До сна еще два часа четыре минуты.
Сигарета. Зажигалка. Вкл-выкл. На небе уже ночь. О! Мой голубой друг! Вкл. Очень хорошая передача про то, как похудеть. Для этого надо носить специальный пояс, не заниматься спортом и ни в коем случае не сидеть на диетах, как это делают ваши подруги. Достаточно просто носить пояс. Мне бы такой, с его помощью бы я горы свернул. Я бы надел его на голову и усушил ее до размеров головки.
Снова фаллическая символика. Выкл, выкл, мой голубой друг, не надо этих гнусностей, этих мерзких пакостей.
Что же мне делать оставшиеся час с большим? Раздувать их до размеров одной двенадцатой одной книги одного летнего дня одного ирландского города? (внутренний судья: не злоупотребляй однокоренными словами, это просто неприлично в хорошем обществе).
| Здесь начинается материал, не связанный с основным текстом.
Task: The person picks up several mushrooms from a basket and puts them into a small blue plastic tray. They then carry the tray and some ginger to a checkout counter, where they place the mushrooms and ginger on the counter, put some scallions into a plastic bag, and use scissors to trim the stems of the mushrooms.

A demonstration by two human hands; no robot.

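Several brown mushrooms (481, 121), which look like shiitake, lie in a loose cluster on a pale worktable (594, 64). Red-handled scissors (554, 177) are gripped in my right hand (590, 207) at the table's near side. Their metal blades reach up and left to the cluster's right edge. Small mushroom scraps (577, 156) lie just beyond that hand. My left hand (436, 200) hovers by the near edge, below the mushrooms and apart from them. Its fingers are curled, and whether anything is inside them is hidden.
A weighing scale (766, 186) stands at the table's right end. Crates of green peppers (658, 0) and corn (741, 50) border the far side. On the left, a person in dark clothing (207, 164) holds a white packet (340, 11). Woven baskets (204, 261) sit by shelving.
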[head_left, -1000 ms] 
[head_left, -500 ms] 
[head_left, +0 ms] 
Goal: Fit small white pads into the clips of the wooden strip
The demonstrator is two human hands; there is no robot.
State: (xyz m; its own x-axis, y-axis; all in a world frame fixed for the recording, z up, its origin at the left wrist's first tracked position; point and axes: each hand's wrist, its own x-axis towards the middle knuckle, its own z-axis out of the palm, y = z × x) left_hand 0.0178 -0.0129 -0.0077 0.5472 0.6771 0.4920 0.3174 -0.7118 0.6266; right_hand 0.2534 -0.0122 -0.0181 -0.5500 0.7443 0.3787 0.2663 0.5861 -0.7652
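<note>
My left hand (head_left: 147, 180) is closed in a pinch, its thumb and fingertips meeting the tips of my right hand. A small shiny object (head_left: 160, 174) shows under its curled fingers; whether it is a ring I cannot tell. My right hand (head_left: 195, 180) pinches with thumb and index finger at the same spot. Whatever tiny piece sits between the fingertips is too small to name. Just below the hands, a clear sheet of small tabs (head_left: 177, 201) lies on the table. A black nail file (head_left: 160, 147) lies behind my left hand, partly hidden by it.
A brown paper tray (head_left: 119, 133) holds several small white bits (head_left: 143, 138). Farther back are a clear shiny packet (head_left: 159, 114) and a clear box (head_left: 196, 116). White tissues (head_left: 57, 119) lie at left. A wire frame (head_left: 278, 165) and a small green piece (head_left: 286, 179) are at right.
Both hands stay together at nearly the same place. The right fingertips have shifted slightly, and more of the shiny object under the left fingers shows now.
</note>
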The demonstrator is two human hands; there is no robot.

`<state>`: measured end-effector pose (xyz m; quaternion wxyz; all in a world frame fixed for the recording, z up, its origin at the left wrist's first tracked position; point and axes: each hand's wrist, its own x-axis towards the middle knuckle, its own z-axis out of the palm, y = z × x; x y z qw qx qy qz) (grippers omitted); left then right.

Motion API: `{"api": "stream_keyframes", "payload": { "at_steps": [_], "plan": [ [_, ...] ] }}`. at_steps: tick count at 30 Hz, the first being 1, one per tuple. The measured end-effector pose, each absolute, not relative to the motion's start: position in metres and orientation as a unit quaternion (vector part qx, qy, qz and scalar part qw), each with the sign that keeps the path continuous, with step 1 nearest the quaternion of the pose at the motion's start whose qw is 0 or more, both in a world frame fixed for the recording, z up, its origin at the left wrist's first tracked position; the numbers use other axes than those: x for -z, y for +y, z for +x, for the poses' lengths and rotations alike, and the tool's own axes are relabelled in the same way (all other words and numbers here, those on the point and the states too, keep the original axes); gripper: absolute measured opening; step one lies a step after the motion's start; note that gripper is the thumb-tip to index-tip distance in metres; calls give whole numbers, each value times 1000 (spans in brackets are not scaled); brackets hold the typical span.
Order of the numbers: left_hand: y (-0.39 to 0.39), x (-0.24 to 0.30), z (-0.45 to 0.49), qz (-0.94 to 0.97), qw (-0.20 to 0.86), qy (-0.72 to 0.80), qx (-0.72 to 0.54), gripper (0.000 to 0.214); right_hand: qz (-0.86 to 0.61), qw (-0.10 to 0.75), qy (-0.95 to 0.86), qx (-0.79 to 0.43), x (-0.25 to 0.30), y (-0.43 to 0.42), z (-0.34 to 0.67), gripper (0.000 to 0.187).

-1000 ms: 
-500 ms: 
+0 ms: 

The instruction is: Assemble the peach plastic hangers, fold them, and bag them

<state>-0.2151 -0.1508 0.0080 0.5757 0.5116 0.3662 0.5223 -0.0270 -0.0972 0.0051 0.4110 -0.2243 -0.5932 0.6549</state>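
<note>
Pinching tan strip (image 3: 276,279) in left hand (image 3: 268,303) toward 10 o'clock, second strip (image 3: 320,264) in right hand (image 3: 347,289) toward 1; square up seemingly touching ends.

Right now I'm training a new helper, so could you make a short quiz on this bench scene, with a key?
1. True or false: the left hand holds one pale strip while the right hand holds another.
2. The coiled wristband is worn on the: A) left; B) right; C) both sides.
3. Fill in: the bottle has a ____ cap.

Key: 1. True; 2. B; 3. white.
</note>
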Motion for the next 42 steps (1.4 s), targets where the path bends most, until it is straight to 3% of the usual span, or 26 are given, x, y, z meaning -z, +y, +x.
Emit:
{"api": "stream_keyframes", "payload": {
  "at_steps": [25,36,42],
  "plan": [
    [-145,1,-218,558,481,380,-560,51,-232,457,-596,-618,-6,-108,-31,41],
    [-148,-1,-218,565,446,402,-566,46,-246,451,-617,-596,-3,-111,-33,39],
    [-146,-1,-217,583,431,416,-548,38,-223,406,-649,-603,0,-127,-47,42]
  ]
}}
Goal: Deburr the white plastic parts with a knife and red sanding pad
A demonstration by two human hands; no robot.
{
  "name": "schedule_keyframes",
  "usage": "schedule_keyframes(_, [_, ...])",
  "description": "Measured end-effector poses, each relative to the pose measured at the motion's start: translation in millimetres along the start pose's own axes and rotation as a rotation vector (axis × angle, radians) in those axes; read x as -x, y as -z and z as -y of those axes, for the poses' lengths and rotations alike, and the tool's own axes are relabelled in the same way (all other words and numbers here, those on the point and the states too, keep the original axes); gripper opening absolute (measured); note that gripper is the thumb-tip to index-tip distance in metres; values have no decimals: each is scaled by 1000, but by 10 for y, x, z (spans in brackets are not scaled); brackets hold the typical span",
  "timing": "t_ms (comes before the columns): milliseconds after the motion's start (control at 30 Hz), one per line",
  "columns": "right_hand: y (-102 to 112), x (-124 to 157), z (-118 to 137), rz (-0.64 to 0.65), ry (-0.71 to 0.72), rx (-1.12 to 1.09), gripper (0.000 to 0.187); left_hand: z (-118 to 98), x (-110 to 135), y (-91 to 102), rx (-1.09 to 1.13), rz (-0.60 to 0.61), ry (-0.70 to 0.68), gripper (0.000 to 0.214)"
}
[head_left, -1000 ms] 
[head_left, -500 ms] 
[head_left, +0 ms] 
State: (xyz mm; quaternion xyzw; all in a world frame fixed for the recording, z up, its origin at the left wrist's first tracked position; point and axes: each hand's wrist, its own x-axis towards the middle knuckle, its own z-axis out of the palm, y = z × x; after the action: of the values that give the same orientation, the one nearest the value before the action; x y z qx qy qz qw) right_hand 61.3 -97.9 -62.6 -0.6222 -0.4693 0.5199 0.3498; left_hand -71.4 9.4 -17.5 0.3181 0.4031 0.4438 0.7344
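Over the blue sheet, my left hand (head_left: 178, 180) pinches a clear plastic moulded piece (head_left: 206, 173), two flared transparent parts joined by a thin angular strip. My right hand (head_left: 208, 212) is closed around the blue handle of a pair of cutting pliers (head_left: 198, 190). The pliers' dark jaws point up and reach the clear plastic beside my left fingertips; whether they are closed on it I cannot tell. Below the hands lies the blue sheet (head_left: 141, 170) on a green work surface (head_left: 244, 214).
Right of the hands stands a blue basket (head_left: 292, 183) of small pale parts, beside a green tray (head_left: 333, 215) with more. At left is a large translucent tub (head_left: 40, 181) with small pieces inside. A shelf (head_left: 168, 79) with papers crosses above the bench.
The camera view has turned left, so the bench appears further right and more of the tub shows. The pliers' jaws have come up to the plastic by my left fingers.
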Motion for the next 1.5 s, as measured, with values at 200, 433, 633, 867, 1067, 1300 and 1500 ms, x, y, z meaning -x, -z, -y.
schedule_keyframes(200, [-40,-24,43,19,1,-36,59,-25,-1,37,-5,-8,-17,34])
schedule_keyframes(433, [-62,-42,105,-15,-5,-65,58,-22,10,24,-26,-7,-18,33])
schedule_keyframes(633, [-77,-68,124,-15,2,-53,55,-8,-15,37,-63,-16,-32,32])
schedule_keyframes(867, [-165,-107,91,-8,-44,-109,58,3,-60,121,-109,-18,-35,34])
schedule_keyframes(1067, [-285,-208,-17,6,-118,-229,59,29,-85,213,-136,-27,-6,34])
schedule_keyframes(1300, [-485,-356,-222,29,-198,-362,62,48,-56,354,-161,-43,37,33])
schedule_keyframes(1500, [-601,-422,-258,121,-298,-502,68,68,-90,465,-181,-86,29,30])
И куда делась ненависть ака неистовство ака страсть ака жизнь? Укутавшись в безразличие, завернувшись в безмолвие, прикрывшись стыдливостью оно ушло по классической формуле революции: сначала фанатики, потом циники, потом... Знаем, знаем, -- хохотнул внутренний судья, -- хватит цитат. Подумай что-нибудь новое, оригинальное. Ты серьезно думаешь, что я смогу? Наивный, хоть и облеченный верховной властью! Разве ты не знаешь, что оригинальным может быть только пиво, а новым только вкус?! Разве ты не слышал, как об этом каждый день нам говорит мой голубой друг? И вообще, твое дело выносить приговор, а не заставлять думать.
А разве это не одно и тоже?- грустно сказал внутренний судья.
ВЫКЛ! ВЫКЛ!ВЫКЛ!
Еще полтора часа до сна.
Остается куча времени, чтобы умыться и почистить зубы.